▸ ABOUT THIS TASK
The material below holds pictures; leave them out and reproduce exactly the lines from the one with "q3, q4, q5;" through the one with "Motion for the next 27", inclusive.

▸ DATA SHOWN

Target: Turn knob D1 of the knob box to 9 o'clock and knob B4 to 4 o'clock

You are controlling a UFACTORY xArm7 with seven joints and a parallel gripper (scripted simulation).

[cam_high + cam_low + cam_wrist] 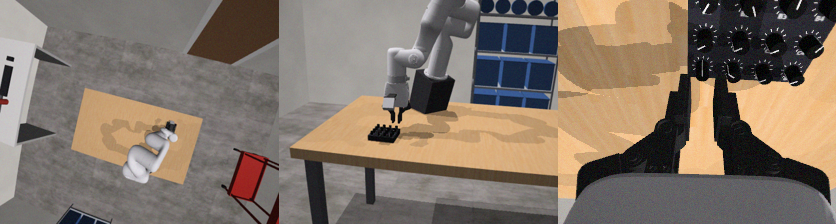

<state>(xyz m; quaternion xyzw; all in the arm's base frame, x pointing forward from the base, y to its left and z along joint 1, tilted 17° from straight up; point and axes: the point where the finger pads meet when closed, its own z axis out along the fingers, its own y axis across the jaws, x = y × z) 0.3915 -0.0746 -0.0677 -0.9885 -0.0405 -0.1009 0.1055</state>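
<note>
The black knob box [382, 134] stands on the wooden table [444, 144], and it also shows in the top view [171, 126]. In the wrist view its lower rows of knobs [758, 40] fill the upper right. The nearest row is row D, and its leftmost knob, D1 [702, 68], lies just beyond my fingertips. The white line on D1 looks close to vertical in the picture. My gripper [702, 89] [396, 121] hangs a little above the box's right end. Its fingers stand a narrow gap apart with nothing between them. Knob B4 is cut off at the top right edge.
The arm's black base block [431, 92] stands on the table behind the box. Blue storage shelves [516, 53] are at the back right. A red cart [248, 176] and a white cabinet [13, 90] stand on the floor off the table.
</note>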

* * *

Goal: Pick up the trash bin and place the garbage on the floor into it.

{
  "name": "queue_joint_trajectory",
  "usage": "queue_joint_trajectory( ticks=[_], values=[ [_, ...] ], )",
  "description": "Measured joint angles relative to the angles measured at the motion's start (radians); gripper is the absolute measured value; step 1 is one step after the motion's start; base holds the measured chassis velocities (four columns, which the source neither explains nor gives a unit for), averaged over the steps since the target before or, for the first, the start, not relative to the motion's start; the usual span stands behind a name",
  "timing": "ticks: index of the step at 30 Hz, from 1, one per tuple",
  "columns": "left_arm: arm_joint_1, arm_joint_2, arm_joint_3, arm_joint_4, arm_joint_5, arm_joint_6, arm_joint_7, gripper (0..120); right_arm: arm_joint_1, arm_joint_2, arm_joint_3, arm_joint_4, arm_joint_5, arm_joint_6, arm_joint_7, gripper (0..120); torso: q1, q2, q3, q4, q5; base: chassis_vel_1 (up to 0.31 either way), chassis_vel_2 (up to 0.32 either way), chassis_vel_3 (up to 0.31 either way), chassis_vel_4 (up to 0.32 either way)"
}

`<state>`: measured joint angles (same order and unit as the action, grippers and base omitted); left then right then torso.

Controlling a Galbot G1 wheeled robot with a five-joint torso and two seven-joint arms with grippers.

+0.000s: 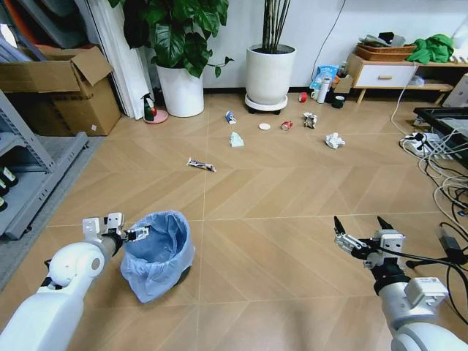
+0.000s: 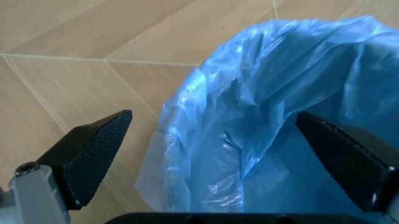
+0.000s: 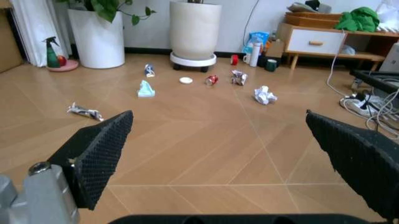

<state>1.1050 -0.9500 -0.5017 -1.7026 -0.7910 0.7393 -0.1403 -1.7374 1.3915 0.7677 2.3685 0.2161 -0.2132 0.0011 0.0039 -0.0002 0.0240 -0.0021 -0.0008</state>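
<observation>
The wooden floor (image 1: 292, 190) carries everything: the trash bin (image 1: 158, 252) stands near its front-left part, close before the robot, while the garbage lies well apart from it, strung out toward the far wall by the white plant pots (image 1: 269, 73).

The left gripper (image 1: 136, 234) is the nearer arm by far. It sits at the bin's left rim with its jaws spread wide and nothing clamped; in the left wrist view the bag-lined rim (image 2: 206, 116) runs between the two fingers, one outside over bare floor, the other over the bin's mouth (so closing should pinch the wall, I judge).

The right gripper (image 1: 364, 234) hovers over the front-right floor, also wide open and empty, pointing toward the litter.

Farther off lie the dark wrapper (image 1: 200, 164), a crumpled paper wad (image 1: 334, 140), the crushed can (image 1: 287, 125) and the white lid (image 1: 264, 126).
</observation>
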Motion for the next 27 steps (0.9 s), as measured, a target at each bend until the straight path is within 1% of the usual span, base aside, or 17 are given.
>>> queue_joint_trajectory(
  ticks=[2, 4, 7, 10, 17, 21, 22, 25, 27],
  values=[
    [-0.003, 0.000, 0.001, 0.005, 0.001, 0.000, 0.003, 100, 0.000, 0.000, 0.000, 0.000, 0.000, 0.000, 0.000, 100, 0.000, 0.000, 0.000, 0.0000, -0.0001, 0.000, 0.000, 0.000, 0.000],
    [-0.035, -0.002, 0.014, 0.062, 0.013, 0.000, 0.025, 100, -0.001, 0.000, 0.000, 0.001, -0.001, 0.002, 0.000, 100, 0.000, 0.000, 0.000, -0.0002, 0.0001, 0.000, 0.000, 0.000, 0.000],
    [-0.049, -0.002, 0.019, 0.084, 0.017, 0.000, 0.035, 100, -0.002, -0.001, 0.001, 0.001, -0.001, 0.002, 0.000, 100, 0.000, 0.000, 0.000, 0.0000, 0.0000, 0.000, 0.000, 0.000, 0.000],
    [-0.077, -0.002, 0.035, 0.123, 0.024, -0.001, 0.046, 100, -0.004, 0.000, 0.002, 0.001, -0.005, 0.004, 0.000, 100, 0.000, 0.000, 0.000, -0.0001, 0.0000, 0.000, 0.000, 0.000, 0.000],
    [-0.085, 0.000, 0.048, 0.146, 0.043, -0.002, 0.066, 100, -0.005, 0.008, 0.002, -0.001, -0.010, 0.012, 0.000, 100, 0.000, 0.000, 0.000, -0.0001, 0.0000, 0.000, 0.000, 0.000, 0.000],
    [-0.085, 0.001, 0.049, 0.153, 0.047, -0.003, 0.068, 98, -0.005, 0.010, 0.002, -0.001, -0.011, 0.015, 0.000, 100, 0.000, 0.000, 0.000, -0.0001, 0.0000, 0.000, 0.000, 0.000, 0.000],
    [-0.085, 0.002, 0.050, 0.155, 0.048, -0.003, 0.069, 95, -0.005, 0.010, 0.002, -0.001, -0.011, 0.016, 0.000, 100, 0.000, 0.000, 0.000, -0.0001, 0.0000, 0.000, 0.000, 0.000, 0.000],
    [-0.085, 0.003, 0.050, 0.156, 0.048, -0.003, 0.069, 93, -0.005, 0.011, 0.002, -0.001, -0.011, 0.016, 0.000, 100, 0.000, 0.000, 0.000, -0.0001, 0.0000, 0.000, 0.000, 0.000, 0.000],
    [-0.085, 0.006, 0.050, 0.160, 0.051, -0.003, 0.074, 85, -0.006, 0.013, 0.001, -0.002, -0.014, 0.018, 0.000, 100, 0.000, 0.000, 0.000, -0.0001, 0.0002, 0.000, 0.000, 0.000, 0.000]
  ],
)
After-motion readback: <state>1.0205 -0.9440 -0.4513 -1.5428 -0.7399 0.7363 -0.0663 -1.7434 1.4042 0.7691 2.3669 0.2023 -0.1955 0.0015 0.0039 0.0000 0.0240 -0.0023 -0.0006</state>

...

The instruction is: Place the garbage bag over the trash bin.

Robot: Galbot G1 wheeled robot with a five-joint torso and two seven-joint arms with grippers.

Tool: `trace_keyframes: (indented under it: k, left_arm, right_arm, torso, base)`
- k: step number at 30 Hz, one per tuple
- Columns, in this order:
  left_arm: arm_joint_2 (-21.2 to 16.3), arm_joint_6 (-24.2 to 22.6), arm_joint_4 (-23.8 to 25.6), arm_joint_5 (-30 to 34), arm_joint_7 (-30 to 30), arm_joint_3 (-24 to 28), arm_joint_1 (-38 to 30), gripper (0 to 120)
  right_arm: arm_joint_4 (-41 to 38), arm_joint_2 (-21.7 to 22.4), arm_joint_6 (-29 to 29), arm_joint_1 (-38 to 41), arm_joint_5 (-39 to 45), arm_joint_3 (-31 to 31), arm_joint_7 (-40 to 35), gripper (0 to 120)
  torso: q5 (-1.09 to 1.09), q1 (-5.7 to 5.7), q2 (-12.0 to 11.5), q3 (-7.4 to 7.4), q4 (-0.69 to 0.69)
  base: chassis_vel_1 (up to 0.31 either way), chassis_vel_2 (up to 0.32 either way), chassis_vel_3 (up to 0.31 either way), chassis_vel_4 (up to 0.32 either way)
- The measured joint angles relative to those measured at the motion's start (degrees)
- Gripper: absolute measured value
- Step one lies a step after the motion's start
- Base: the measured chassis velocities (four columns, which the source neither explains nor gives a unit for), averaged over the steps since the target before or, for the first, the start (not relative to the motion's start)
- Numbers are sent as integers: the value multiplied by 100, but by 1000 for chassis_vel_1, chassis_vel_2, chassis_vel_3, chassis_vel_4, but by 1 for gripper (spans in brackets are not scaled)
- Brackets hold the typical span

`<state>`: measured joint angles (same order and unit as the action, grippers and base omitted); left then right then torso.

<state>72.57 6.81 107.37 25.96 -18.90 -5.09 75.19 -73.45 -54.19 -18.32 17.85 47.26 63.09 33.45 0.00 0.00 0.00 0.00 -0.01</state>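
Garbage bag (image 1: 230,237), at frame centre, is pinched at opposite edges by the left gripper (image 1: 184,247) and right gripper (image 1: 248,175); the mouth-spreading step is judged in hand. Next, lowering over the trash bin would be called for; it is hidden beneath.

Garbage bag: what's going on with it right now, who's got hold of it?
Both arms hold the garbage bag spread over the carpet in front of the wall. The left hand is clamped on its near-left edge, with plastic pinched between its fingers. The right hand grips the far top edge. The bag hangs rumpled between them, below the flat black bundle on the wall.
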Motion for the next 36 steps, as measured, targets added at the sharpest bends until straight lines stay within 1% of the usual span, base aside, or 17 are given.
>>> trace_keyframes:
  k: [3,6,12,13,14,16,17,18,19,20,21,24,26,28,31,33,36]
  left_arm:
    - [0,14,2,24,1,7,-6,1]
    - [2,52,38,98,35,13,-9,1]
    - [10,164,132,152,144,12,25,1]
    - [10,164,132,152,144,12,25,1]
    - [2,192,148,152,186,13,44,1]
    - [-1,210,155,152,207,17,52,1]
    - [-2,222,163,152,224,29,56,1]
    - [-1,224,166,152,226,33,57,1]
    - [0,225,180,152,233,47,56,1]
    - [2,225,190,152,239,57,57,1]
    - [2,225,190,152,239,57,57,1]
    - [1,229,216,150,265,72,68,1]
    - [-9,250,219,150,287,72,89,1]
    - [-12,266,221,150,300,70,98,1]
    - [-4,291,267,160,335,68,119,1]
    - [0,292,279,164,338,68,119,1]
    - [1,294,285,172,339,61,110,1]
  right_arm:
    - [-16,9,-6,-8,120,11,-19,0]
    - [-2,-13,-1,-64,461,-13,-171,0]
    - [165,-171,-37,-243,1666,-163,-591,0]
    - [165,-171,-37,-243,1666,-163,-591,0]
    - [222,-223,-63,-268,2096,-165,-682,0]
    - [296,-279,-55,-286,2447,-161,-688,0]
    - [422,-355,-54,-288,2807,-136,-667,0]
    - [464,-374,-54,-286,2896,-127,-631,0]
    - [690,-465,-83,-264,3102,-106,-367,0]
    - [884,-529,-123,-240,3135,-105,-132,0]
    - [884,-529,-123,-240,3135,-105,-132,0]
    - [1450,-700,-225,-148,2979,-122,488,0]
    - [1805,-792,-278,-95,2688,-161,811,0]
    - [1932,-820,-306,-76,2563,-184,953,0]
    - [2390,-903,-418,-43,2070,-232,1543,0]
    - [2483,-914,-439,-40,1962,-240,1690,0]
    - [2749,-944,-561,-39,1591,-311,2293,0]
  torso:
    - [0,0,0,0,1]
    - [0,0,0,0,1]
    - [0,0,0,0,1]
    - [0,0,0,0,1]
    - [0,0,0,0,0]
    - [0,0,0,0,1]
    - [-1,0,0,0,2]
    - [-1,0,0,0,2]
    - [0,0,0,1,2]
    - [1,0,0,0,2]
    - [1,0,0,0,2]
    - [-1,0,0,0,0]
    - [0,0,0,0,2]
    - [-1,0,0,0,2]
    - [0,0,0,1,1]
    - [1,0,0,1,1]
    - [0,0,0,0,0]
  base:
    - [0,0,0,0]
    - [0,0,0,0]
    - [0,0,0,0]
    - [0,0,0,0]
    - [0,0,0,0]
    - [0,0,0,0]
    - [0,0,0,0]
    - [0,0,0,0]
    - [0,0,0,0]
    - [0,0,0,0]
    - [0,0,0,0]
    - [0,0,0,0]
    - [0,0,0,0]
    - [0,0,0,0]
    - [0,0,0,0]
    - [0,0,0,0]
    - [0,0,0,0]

▸ SOLUTION TO THIS PROBLEM
  "columns": "left_arm: arm_joint_1, arm_joint_2, arm_joint_3, arm_joint_4, arm_joint_5, arm_joint_6, arm_joint_7, gripper (0..120); right_arm: arm_joint_1, arm_joint_2, arm_joint_3, arm_joint_4, arm_joint_5, arm_joint_6, arm_joint_7, gripper (0..120); torso: q1, q2, q3, q4, q5; base: chassis_vel_1 (up to 0.31 either way), chassis_vel_2 (up to 0.32 either way), chassis_vel_3 (up to 0.31 either way), chassis_vel_4 (up to 0.32 either way)"
}

`<state>`: measured joint angles (same order and unit as the action, grippers and base omitted); left then right then torso.

Controlling a Galbot G1 wheeled robot with a five-joint torso and two seven-joint arms with grippers.

+0.000s: 
+0.000s: 
+0.000s: 

<state>1.1050 -0.9500 -0.5017 -1.7026 -0.7910 0.7393 -0.1403 -1.7374 1.3915 0.7677 2.3685 0.2161 -0.2132 0.0011 0.0039 -0.0002 0.0240 -0.0021 -0.0008</state>
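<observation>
The wooden floor (image 1: 292, 190) carries everything: the trash bin (image 1: 158, 252) stands near its front-left part, close before the robot, while the garbage lies well apart from it, strung out toward the far wall by the white plant pots (image 1: 269, 73).

The left gripper (image 1: 136, 234) is the nearer arm by far. It sits at the bin's left rim with its jaws spread wide and nothing clamped; in the left wrist view the bag-lined rim (image 2: 206, 116) runs between the two fingers, one outside over bare floor, the other over the bin's mouth (so closing should pinch the wall, I judge).

The right gripper (image 1: 364, 234) hovers over the front-right floor, also wide open and empty, pointing toward the litter.

Farther off lie the dark wrapper (image 1: 200, 164), a crumpled paper wad (image 1: 334, 140), the crushed can (image 1: 287, 125) and the white lid (image 1: 264, 126).
</observation>
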Motion for the next 27 steps (0.9 s), as measured, a target at each bend until the straight path is within 1% of the usual span, base aside, or 17 are given.

Nothing remains to be added to the answer.